Relative to the failure to disclose information, Ms. Brown alleges that she was not aware of the felony theft charge, and therefore, did not disclose it on her Bar application. However, the record reveals the contrary. Specifically, during Ms. Brown’s testimony at the February 2015 hearing, she stated, in relevant part: “I was very clear with [Mr. Herschfeld] . . . that I never said I committed theft of anything of that nature[,]” and that “[a]t first [the police officer] charged me with making a false statement. Then at some point he did do the theft, I do remember that, but I remember the theft either—I don’t know if it got tied into the stet or if it went away.” (emphasis added). Contrary to these assertions, Ms. Brown thereafter, affirmatively denied having recalled the felony theft charge, by stating, “I don’t remember that particular charge [(i.e., the felony theft charge)][,]” and “I don’t ever remember being charged with [felony] theft.”
...our cases demonstrate that an applicant’s lack of candor, truthfulness, or full disclosure, as reflected by an applicant’s inconsistent or contradictory testimony, or other evidence, also supports the denial of admission to the Bar.
...Ms. Brown’s explanations of her of failure to disclose, as reflected in the record and her representations during oral argument before this Court, are inconsistent, and tend to minimize the extent of her responsibility. We further observe that Ms. Brown failed to disclose a known criminal charge, despite signing an affirmation attesting to the accuracy of the information provided on her Bar application.
The coup de grace
Even more troubling, is Ms. Brown’s falsification of information on her resume during the last semester of law school. Ms. Brown alleges that this conduct displayed a “lapse in judgment” that was not indicative of her character, suggesting that the candid confession of her culpability and requisite remorse, should be viewed favorably towards her admission to the Bar. We disagree. Ms. Brown deliberately altered her GPA on her resume to advance employment prospects which she would not have qualified for, had her true GPA had been disclosed. Ms. Brown was cognizant that her actions were misleading. Ms. Brown also candidly admitted that the motivation behind her actions were calculated and purely designed for her own personal gain.
Ms. Brown further testified that had her law school not confronted her regarding the falsified GPA, she would not have taken the initiative to correct the misinformation. Specifically, Ms. Brown admitted that she did not correct the misrepresentation, even when the Assistant Director of the law school’s career development office congratulated her for achieving an “outstanding GPA,” and did not do so during an on-campus interview with the prospective employer.
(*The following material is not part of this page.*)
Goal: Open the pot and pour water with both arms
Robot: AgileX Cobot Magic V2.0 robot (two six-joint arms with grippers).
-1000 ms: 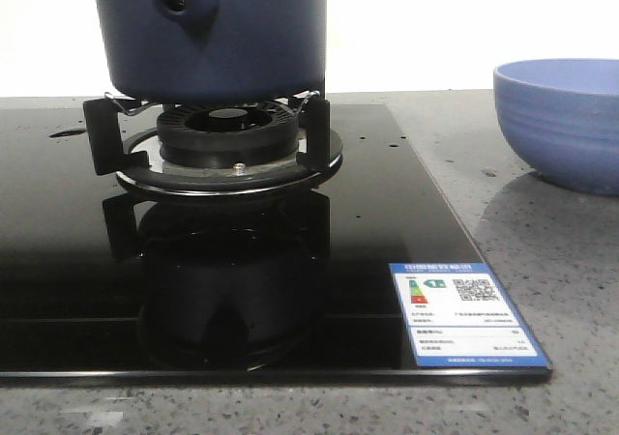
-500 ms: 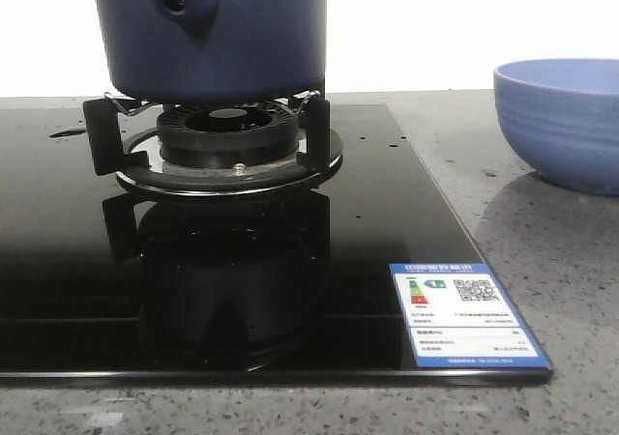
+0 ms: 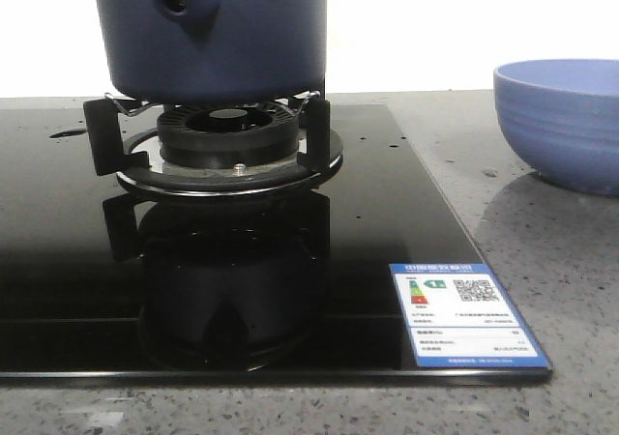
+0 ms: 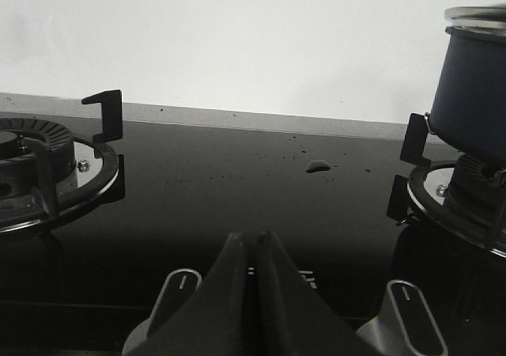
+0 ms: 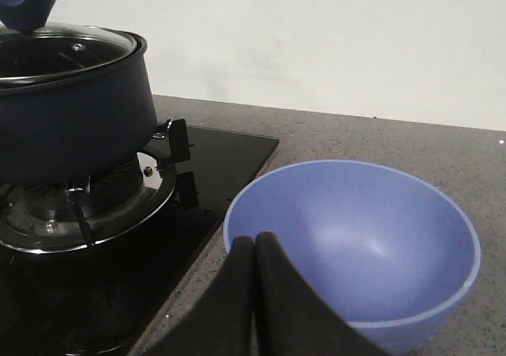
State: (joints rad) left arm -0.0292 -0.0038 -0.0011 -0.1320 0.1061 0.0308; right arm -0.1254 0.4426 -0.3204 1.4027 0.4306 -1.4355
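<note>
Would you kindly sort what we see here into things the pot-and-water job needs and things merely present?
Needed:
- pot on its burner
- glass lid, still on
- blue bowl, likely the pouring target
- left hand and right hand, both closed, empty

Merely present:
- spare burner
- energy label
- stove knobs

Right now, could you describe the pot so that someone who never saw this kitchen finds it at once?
Look at the black glass cooktop set in the grey speckled counter. The pot stands on the burner support nearest the light blue bowl. It is dark navy, straight-sided, with a glass lid, unlike the paler, open bowl.
</note>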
In furtherance of this act of deception, Ms. Brown testified that she only withdrew her resume from consideration because of her fear of being caught, and the fact that her actual GPA would have ultimately been revealed when compared against her law school transcript...
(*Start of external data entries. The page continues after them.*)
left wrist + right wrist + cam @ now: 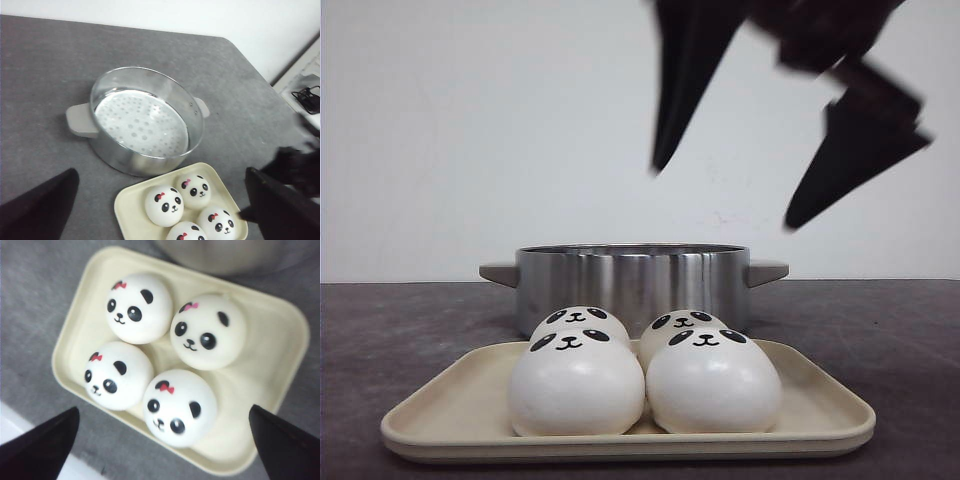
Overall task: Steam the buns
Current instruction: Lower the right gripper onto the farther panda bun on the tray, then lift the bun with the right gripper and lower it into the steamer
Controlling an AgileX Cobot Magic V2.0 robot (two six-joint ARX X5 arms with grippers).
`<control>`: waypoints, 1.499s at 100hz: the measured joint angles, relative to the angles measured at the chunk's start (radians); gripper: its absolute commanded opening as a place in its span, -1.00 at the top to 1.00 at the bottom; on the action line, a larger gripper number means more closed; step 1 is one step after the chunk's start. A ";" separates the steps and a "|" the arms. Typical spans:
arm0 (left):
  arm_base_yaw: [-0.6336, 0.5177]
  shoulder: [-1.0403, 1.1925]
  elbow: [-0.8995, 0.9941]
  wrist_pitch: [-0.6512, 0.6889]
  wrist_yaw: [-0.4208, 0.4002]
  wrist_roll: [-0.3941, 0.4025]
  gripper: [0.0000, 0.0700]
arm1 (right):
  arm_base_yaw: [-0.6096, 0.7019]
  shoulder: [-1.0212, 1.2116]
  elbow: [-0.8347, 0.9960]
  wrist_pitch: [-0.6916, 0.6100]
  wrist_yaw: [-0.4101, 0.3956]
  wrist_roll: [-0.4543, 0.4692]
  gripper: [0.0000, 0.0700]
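Four buns (645,375) sit clustered on near tray (820,405), steamer pot (632,280) just behind for short transfers. Right gripper (725,195) overhead, jaws wide open, empty.

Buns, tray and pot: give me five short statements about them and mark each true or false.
1. All four buns sit on the tray. True.
2. One bun already lies inside the pot. False: only the perforated steamer plate shows inside.
3. The right gripper is shut on a bun. False: it is open above the tray, holding nothing.
4. The pot stands behind the tray in the front view. True.
5. The left gripper holds the pot's handle. False: it is open in the air, clear of the pot.
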 measured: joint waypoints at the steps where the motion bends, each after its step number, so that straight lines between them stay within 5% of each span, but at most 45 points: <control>1: -0.002 0.000 0.000 0.000 0.000 0.000 -0.94 | 0.000 0.010 0.002 0.003 0.001 0.001 -0.93; 49: -0.097 0.000 0.000 0.000 -0.003 0.001 -0.94 | -0.043 0.288 0.021 0.181 0.082 0.026 -0.88; 83: -0.123 0.014 0.000 0.000 -0.018 0.013 -0.94 | -0.055 0.354 0.028 0.201 0.072 0.040 0.00; 89: -0.129 0.019 0.000 0.000 -0.019 0.014 -0.94 | -0.053 0.354 0.028 0.202 0.080 0.042 0.35; 96: -0.134 0.024 0.000 0.000 -0.023 0.018 -0.94 | -0.054 0.355 0.028 0.203 0.090 0.044 1.00; 121: -0.142 0.035 0.000 0.000 -0.026 0.019 -0.94 | -0.051 0.341 0.034 0.181 0.097 0.043 0.98; 150: -0.142 0.035 0.000 0.014 -0.031 0.019 -0.94 | 0.001 0.109 0.218 0.053 -0.003 0.016 0.98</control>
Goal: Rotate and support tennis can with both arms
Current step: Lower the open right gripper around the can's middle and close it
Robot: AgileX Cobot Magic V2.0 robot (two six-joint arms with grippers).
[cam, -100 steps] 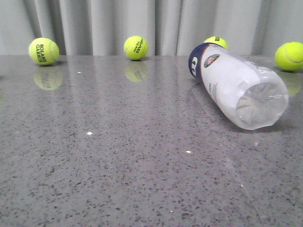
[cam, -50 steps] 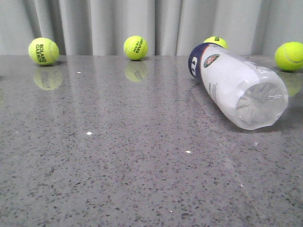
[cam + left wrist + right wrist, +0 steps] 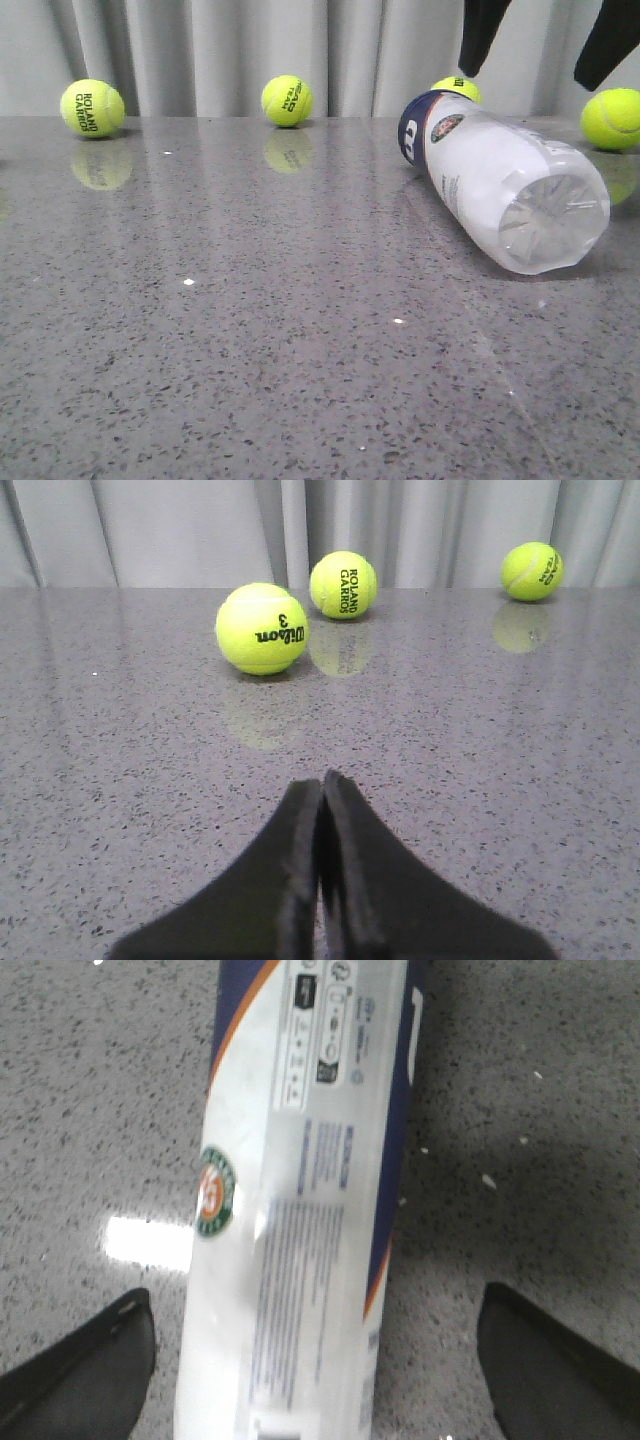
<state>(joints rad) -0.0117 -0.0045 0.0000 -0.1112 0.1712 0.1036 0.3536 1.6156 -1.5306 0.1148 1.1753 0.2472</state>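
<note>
Newly arrived: R claw (image 3: 545,45) over table (image 3: 250,350).

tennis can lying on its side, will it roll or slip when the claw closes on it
The long white-clear plastic tennis can lies on a polished grey stone table, so it probably rolls if nudged. It looks empty, so likely light, and its glossy wall may slip between the open right claw.

The right gripper (image 3: 543,45) shows as two plain matte black fingers (image 3: 481,32), flat and tapering toward blunt tips, with no markings, screws or cables visible. The left gripper (image 3: 321,810) is the same smooth matte black, its fingers (image 3: 385,900) broad-based and narrowing to points.
</note>
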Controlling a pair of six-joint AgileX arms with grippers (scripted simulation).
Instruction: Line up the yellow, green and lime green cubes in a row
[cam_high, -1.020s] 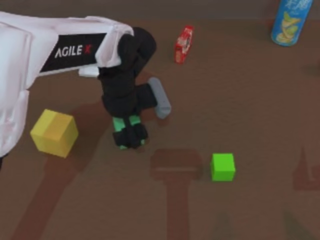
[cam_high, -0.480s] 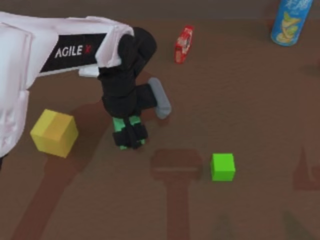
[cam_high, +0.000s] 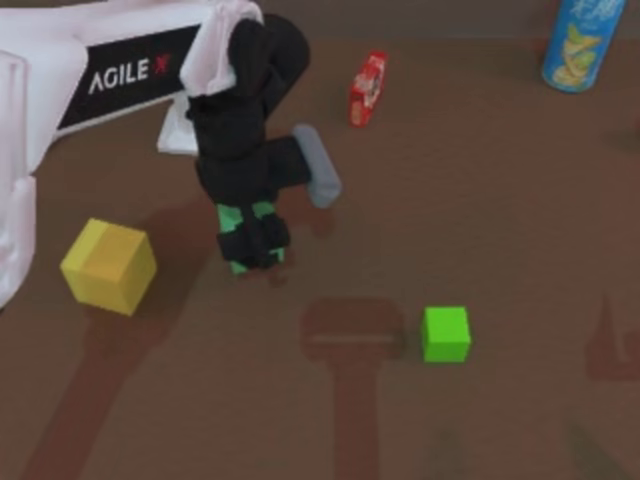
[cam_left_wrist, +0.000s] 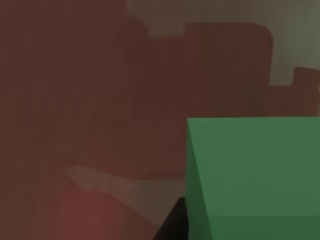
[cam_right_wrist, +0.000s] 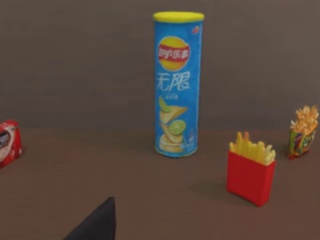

Although we accord great weight to the Board’s determination, our independent review of the record, which includes argument before this Court, where Ms. Brown appeared and responded to questions, and the proceedings before the Committee and the Board, leads us to conclude that Ms. Brown has failed to unequivocally meet the burden of establishing that she presently possesses the good moral character and fitness required for admission to the Bar of Maryland. In 2012, which was approximately four years ago, Ms. Brown revealed to the Committee and the Board that she deliberately falsified her GPA to enhance her qualifications with a prospective employer, and was less than candid regarding a previous felony theft charge.